- **ACTIVITY**
Below are some records. Return exactly their lines from the one containing "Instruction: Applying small" through the one containing "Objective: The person", and drop the pictures.

════════════════════

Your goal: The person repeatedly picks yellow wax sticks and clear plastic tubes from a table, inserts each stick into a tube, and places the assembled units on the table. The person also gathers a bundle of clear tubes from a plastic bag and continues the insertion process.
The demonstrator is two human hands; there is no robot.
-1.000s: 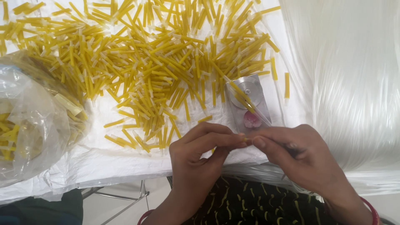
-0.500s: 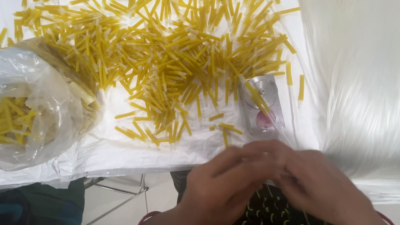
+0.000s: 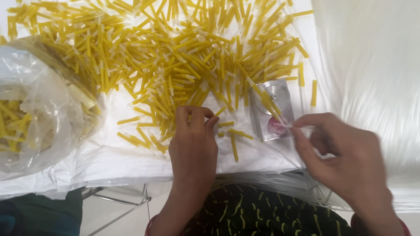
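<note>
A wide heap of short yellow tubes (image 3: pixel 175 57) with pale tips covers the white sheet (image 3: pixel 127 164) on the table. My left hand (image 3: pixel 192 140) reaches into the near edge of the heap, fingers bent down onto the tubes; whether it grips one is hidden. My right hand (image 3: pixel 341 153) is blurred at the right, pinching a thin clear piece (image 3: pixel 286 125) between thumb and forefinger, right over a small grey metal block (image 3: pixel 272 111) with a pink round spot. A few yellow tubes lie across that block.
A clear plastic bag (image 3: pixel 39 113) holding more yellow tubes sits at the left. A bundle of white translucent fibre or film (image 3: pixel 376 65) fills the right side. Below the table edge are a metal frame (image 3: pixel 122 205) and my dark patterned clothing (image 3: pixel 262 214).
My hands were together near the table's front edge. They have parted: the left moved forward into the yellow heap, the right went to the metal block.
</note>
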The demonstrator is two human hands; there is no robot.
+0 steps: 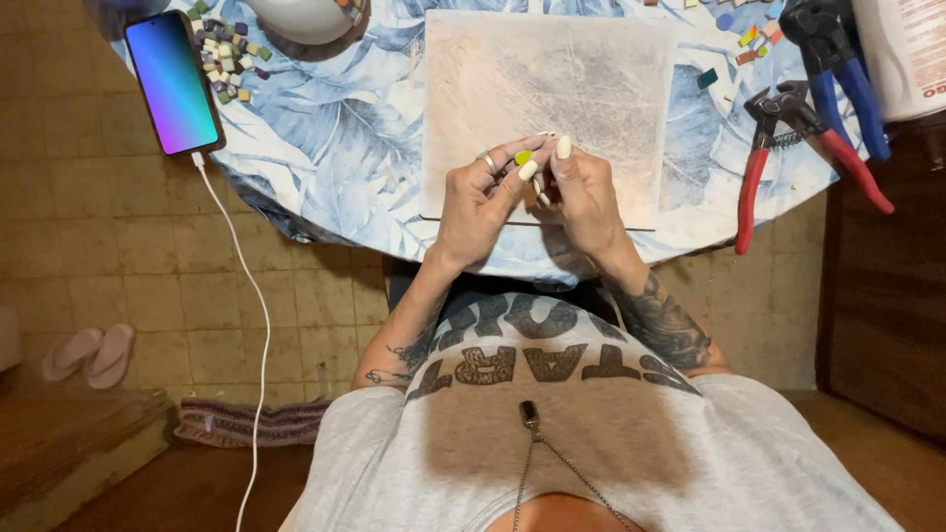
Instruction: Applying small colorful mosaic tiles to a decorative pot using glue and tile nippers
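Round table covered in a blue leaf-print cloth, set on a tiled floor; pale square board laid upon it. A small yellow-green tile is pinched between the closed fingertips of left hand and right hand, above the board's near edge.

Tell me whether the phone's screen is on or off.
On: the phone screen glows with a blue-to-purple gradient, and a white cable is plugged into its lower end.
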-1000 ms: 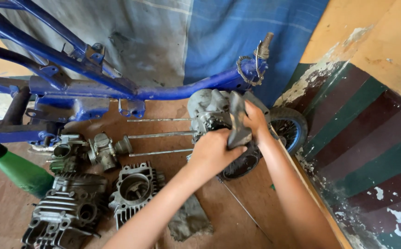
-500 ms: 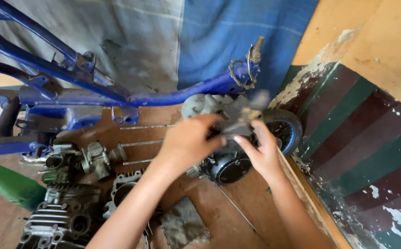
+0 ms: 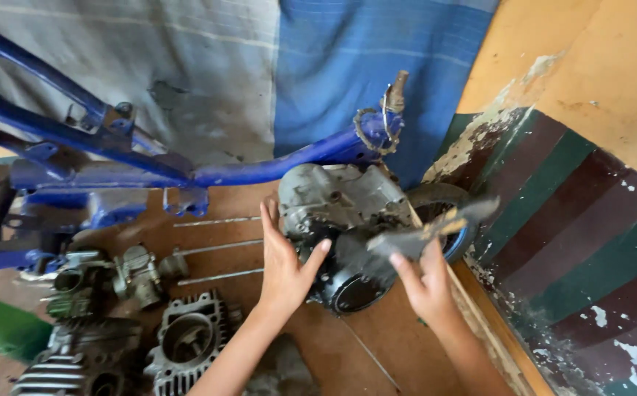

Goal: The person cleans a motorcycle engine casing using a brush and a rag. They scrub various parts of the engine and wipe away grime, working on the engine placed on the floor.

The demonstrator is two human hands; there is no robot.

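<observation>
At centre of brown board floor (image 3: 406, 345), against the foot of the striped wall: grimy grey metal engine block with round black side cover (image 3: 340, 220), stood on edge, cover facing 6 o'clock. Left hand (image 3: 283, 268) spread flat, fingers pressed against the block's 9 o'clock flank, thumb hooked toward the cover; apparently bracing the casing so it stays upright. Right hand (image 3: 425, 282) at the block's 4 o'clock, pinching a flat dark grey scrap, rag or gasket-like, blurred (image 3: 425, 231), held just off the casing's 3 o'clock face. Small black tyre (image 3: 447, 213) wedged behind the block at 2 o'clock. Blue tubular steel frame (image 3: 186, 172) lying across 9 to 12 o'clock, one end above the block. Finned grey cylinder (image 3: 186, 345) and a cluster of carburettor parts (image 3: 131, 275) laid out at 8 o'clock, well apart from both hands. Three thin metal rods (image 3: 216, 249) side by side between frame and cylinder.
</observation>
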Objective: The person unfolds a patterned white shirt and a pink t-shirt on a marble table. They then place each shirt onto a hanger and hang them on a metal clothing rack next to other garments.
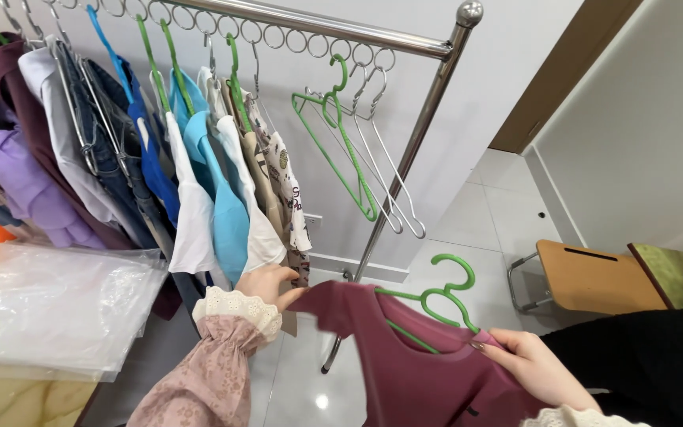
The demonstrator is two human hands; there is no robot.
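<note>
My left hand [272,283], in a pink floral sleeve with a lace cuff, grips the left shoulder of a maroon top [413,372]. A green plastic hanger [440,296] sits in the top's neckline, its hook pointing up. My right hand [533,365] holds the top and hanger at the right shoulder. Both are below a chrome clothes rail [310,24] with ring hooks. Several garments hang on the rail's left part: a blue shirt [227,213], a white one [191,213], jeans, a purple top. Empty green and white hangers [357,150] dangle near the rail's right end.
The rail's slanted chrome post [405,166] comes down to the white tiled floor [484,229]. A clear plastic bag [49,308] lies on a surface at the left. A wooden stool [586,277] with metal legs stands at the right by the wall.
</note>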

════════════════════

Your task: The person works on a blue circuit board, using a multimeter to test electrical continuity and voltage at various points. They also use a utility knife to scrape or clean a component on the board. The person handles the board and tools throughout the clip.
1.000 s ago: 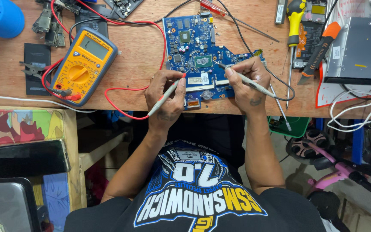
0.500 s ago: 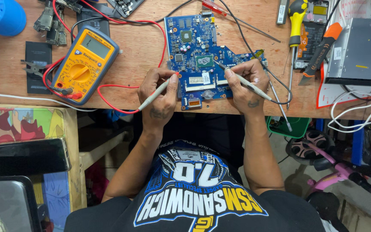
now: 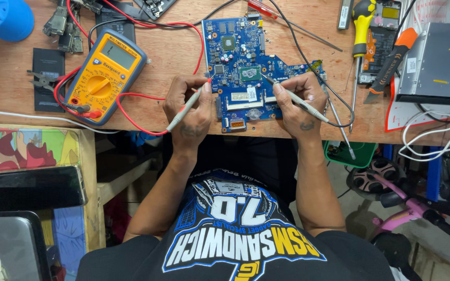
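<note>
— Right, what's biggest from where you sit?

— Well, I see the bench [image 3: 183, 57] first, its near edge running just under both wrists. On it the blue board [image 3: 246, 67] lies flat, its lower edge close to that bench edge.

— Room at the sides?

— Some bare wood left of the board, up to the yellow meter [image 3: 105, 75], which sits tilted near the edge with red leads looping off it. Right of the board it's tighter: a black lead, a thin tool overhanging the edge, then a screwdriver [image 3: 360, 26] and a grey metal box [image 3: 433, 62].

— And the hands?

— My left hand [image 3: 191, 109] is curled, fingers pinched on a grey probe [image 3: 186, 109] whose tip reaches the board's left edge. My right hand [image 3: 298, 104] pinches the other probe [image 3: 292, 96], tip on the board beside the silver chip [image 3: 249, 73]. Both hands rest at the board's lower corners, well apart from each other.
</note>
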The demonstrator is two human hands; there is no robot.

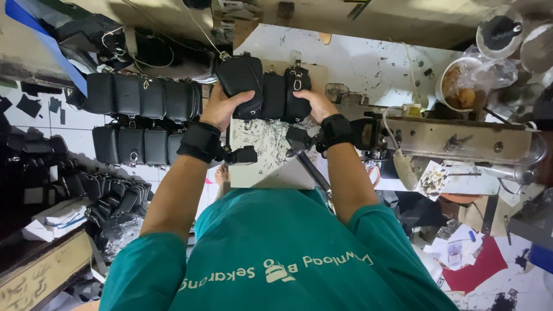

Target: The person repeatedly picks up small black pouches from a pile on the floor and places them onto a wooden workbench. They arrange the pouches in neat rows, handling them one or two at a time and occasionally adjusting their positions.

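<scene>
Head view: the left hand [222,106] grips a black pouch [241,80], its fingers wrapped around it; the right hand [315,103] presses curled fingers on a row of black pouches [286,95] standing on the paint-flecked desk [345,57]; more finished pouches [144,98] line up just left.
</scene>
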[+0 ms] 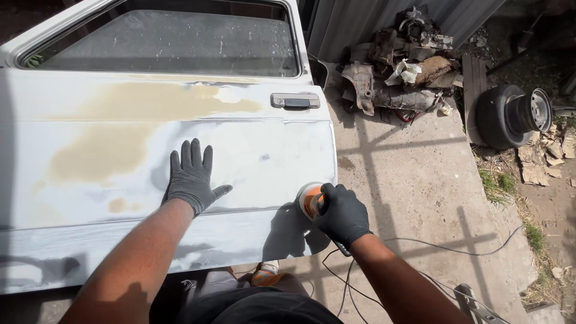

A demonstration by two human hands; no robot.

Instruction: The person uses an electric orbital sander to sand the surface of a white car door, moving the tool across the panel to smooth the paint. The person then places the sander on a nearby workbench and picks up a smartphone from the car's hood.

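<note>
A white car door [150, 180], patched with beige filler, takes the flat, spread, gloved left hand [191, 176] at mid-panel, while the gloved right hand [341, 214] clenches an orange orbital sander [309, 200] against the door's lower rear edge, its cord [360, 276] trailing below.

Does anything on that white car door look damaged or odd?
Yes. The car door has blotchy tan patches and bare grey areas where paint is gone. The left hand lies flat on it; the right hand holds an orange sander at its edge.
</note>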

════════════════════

- **RESPONSE BELOW**
Instruction: Applying small colorful mosaic tiles to a decorative pot using glue and tile nippers
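Round table covered in a blue leaf-print cloth, set on a tiled floor; pale square board laid upon it. A small yellow-green tile is pinched between the closed fingertips of left hand and right hand, above the board's near edge.

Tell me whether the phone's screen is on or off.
On: the phone screen glows with a blue-to-purple gradient, and a white cable is plugged into its lower end.
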-1000 ms: 
-500 ms: 
+0 ms: 

Goal: The person cleans a motorcycle engine casing using a brush and a rag. They scrub various parts of the engine and wipe away grime, working on the engine placed on the floor.

The demonstrator is two human hands; there is no robot.

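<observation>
At centre of brown board floor (image 3: 406, 345), against the foot of the striped wall: grimy grey metal engine block with round black side cover (image 3: 340, 220), stood on edge, cover facing 6 o'clock. Left hand (image 3: 283, 268) spread flat, fingers pressed against the block's 9 o'clock flank, thumb hooked toward the cover; apparently bracing the casing so it stays upright. Right hand (image 3: 425, 282) at the block's 4 o'clock, pinching a flat dark grey scrap, rag or gasket-like, blurred (image 3: 425, 231), held just off the casing's 3 o'clock face. Small black tyre (image 3: 447, 213) wedged behind the block at 2 o'clock. Blue tubular steel frame (image 3: 186, 172) lying across 9 to 12 o'clock, one end above the block. Finned grey cylinder (image 3: 186, 345) and a cluster of carburettor parts (image 3: 131, 275) laid out at 8 o'clock, well apart from both hands. Three thin metal rods (image 3: 216, 249) side by side between frame and cylinder.
</observation>
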Objective: The person unfolds a patterned white shirt and a pink t-shirt on a marble table. They then place each shirt onto a hanger and hang them on a metal clothing rack next to other garments.

The exercise has been answered in full.